Just add it to the existing modex.

-Nathan

> On Jul 22, 2019, at 12:20 PM, Adrian Reber via users 
> <users@lists.open-mpi.org> wrote:
> 
> I have most of the code ready, but I still have troubles doing
> OPAL_MODEX_RECV. I am using the following lines, based on the code from
> orte/test/mpi/pmix.c:
> 
> OPAL_MODEX_SEND_VALUE(rc, OPAL_PMIX_LOCAL, "user_ns_id", &value, OPAL_INT);
> 
> This sets rc to 0. For receiving:
> 
> OPAL_MODEX_RECV_VALUE(rc, "user_ns_id", &wildcard_rank, &ptr, OPAL_INT);
> 
> and rc is always set to -13. Is this how it is supposed to work, or do I
> have to do it differently?
> 
>        Adrian
> 
>> On Mon, Jul 22, 2019 at 02:03:20PM +0000, Ralph Castain via users wrote:
>> If that works, then it might be possible to include the namespace ID in the 
>> job-info provided by PMIx at startup - would have to investigate, so please 
>> confirm that the modex option works first.
>> 
>>> On Jul 22, 2019, at 1:22 AM, Gilles Gouaillardet via users 
>>> <users@lists.open-mpi.org> wrote:
>>> 
>>> Adrian,
>>> 
>>> 
>>> An option is to involve the modex.
>>> 
>>> each task would OPAL_MODEX_SEND() its own namespace ID, and then 
>>> OPAL_MODEX_RECV()
>>> 
>>> the one from its peers and decide whether CMA support can be enabled.
>>> 
>>> 
>>> Cheers,
>>> 
>>> 
>>> Gilles
>>> 
>>>> On 7/22/2019 4:53 PM, Adrian Reber via users wrote:
>>>> I had a look at it and not sure if it really makes sense.
>>>> 
>>>> In btl_vader_{put,get}.c it would be easy to check for the user
>>>> namespace ID of the other process, but the function would then just
>>>> return OPAL_ERROR a bit earlier instead of as a result of
>>>> process_vm_{read,write}v(). Nothing would really change.
>>>> 
>>>> A better place for the check would be mca_btl_vader_check_single_copy()

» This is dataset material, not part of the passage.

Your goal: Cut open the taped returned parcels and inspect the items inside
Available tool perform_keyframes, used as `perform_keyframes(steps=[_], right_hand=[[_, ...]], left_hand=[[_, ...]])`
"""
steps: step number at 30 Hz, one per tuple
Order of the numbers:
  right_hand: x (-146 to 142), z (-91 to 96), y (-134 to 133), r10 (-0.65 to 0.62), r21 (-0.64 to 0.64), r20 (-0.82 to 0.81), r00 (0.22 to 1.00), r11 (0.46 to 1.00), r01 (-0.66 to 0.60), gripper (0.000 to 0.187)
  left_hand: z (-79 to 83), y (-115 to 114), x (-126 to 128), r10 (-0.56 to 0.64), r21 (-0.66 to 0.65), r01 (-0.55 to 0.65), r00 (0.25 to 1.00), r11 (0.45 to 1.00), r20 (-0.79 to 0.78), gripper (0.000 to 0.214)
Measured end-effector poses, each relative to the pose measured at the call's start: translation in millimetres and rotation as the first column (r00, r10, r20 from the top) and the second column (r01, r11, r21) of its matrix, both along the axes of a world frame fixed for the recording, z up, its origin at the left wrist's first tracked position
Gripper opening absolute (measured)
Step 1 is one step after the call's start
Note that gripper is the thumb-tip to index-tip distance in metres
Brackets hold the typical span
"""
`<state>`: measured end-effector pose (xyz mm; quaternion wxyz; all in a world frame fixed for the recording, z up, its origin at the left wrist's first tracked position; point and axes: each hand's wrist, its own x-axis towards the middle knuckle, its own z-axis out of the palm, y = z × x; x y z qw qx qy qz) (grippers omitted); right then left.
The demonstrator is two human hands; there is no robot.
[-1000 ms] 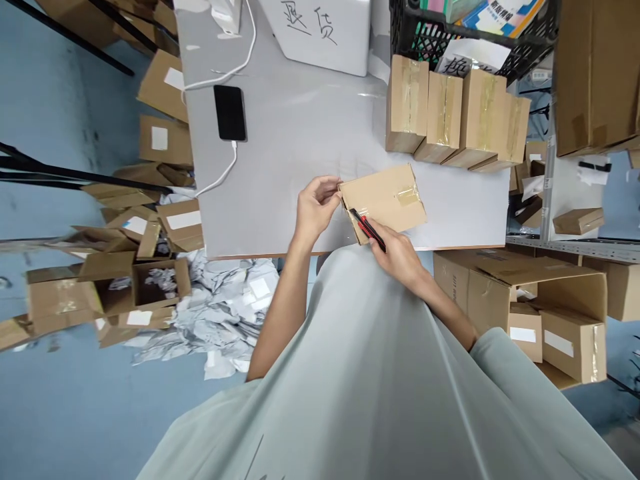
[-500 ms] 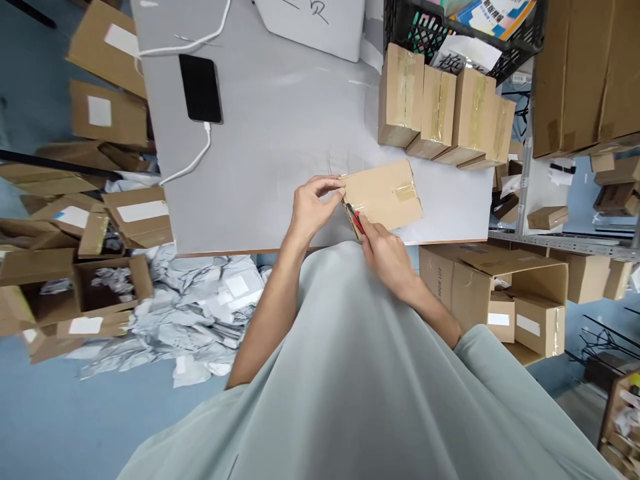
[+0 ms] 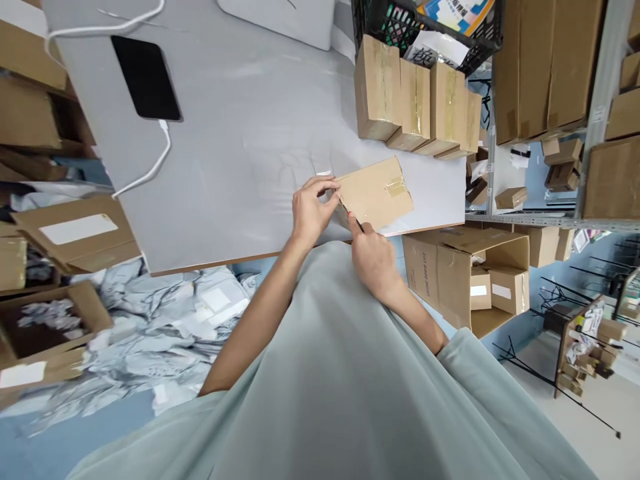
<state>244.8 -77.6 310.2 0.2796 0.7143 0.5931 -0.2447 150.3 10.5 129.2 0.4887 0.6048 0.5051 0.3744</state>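
A small taped cardboard box [image 3: 376, 192] lies on the white table [image 3: 240, 147] near its front edge. My left hand [image 3: 310, 210] pinches the box's left corner, fingers closed on it. My right hand [image 3: 371, 257] is closed round a red and black utility knife [image 3: 353, 220], its tip at the box's lower left edge. Most of the knife is hidden by my fingers.
A row of taped boxes [image 3: 415, 103] stands behind, before a black crate [image 3: 400, 23]. A black phone [image 3: 146, 77] on a white cable lies at the far left. An open carton [image 3: 465, 273] sits under the table's right end. Boxes and grey mailers [image 3: 150, 320] litter the floor on the left.
My right hand has drawn the knife down along the box's left edge, so less of the blade shows. The view has swung right; the left hand keeps its hold.
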Motion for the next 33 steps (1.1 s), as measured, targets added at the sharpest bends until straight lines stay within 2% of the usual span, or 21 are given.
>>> perform_keyframes(steps=[7, 12, 16, 20, 27, 33], right_hand=[[6.8, 3.3, -21.7, -0.116, -0.007, -0.002, 0.993, 0.993, 0.116, 0.068], [3.4, 2.0, -24.9, -0.144, 0.028, -0.018, 0.989, 0.989, 0.144, 0.067], [-4.4, 5.7, -29.0, -0.162, 0.060, 0.003, 0.987, 0.985, 0.161, 0.069], [-5.8, 4.2, -25.1, -0.155, 0.124, -0.009, 0.988, 0.980, 0.155, 0.069], [-6.8, -8.7, -11.3, -0.119, 0.147, -0.029, 0.993, 0.982, 0.122, 0.067], [-16.1, 9.6, -8.2, -0.171, 0.068, 0.021, 0.985, 0.983, 0.169, 0.065]], left_hand=[[2.1, -3.1, 2.0, -0.027, 0.010, 0.027, 1.000, 1.000, -0.007, 0.020], [2.1, -6.7, -3.1, -0.057, 0.005, 0.058, 0.998, 0.998, -0.016, 0.026], [-1.1, -5.7, -6.5, -0.107, -0.014, 0.108, 0.993, 0.994, 0.040, 0.032], [-5.1, -3.5, -9.3, -0.118, -0.011, 0.119, 0.989, 0.993, 0.092, 0.029], [-4.5, -3.3, -14.3, -0.135, 0.004, 0.135, 0.987, 0.991, 0.092, 0.027], [0.7, -8.5, -13.6, -0.137, 0.002, 0.137, 0.988, 0.991, 0.077, 0.025]])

>>>> but I do not know if at this point the PID of the other processes is
>>>> already known. Not sure if I can check for the user namespace ID of the
>>>> other processes.
>>>> 
>>>> Any recommendations how to do this?
>>>> 
>>>>        Adrian
>>>> 
>>>>> On Sun, Jul 21, 2019 at 03:08:01PM -0400, Nathan Hjelm wrote:
>>>>> Patches are always welcome. What would be great is a nice big warning 
>>>>> that CMA support is disabled because the processes are on different 
>>>>> namespaces. Ideally all MPI processes should be on the same namespace to 
>>>>> ensure the best performance.
>>>>> 
>>>>> -Nathan
>>>>> 
>>>>>> On Jul 21, 2019, at 2:53 PM, Adrian Reber via users 
>>>>>> <users@lists.open-mpi.org> wrote:
>>>>>> 
>>>>>> For completeness I am mentioning my results also here.
>>>>>> 
>>>>>> To be able to mount file systems in the container it can only work if
>>>>>> user namespaces are used and even if the user IDs are all the same (in
>>>>>> each container and on the host), to be able to ptrace the kernel also
>>>>>> checks if the processes are in the same user namespace (in addition to
>>>>>> being owned by the same user). This check - same user namespace - fails
>>>>>> and so process_vm_readv() and process_vm_writev() will also fail.
>>>>>> 
>>>>>> So Open MPI's checks are currently not enough to detect if 'cma' can be
>>>>>> used. Checking for the same user namespace would also be necessary.
>>>>>> 
>>>>>> Is this a use case important enough to accept a patch for it?
>>>>>> 
>>>>>>       Adrian
>>>>>> 
>>>>>>> On Fri, Jul 12, 2019 at 03:42:15PM +0200, Adrian Reber via users wrote:
>>>>>>> Gilles,
>>>>>>> 
>>>>>>> thanks again. Adding '--mca btl_vader_single_copy_mechanism none' helps
>>>>>>> indeed.
>>>>>>> 
>>>>>>> The default seems to be 'cma' and that seems to use process_vm_readv()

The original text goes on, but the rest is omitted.